Posted by on Oct. 17, 2012 at 10:46 AM
  • 10 Replies
Okay, I'll make this as short as possible.
My 6y/o DD makes a habit of asking for expensive material things. Always wanting new, better, cuter. I don't give in, and typically neither does her dad at his house. *we're divorced*
The difference is, her dad is passive about it, and just says "I'll think about it" or "maybe later."
I will tell DD that "That's a lot of money just for ____" or " I don't have that kind of money right now"
I want to teach her the value of money, and that mom & dad aren't you're personal credit line.
Also, I try to instill in her to be happy with what she's got. If she wants a new pair of pants for instance, I will show her all the pants she already has, and suggest if she's bored with them, maybe adding sparkles to her jeans, or putting colorful patches along the bottoms. It usually works, its just time consuming.

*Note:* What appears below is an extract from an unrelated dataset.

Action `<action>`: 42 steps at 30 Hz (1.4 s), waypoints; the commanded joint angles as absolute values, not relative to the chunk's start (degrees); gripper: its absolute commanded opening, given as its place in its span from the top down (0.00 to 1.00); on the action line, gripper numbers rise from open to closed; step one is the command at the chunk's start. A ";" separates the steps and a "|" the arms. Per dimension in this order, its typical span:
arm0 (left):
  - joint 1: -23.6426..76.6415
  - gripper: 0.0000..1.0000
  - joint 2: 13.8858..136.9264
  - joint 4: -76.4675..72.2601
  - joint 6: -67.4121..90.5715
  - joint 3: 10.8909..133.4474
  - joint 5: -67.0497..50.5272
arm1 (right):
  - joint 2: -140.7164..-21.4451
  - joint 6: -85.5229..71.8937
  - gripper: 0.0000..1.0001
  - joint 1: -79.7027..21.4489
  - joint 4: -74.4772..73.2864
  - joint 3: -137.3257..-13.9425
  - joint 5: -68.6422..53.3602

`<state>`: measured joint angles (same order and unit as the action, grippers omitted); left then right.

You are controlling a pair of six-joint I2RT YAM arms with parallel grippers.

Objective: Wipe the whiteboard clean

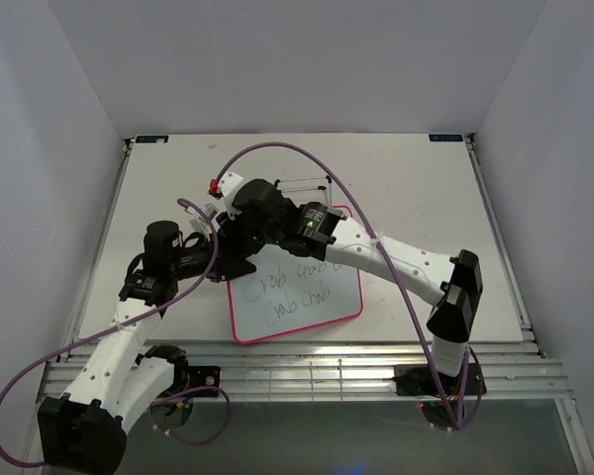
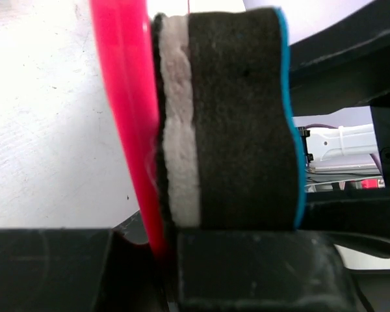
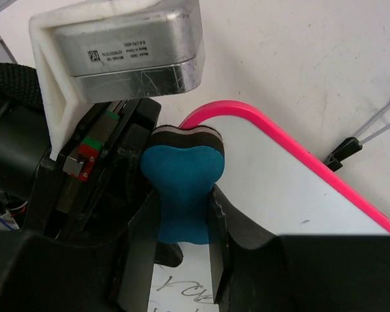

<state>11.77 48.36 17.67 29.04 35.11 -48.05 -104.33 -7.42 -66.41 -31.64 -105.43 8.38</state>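
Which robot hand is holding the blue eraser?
The right gripper: the blue eraser sits pinched in it, while the left gripper clamps the pink edge of the whiteboard.

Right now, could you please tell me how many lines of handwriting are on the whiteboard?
2. On the near half of the whiteboard: upper line, and lower line just below. The right gripper, holding the eraser, covers its far-left corner, so more could be hidden.
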 commanded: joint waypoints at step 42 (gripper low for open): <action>14.85 1.00 46.85 13.18 19.86 35.51 -52.03 | -82.71 -11.24 0.77 -28.64 -11.70 -49.91 -13.61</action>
<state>12.56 48.01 19.27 33.26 34.39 -46.52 -80.88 -12.53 -26.65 -13.69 -48.69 -10.20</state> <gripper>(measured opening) 0.139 0.369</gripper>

Well, here's where I want opinions. She's been refusing to use a backpack that I bought for her 6th birthday. It was $35 and she picked it out herself. I told her that "This was an expensive backpack, and if you're going to ask for something special like this, you need to appreciate it and use it, instead of asking me to waste my money on something you don't really want"
She started using it, and when her dad saw her new backpack, and asked where she got it *he forgot cuz she never used it* she told him what I said.
He got upset that I'm imposing money problems onto a 6y/o. He thinks money problems are for adults only, and kids shouldn't have to worry about how expensive things are, especially if I already bought it.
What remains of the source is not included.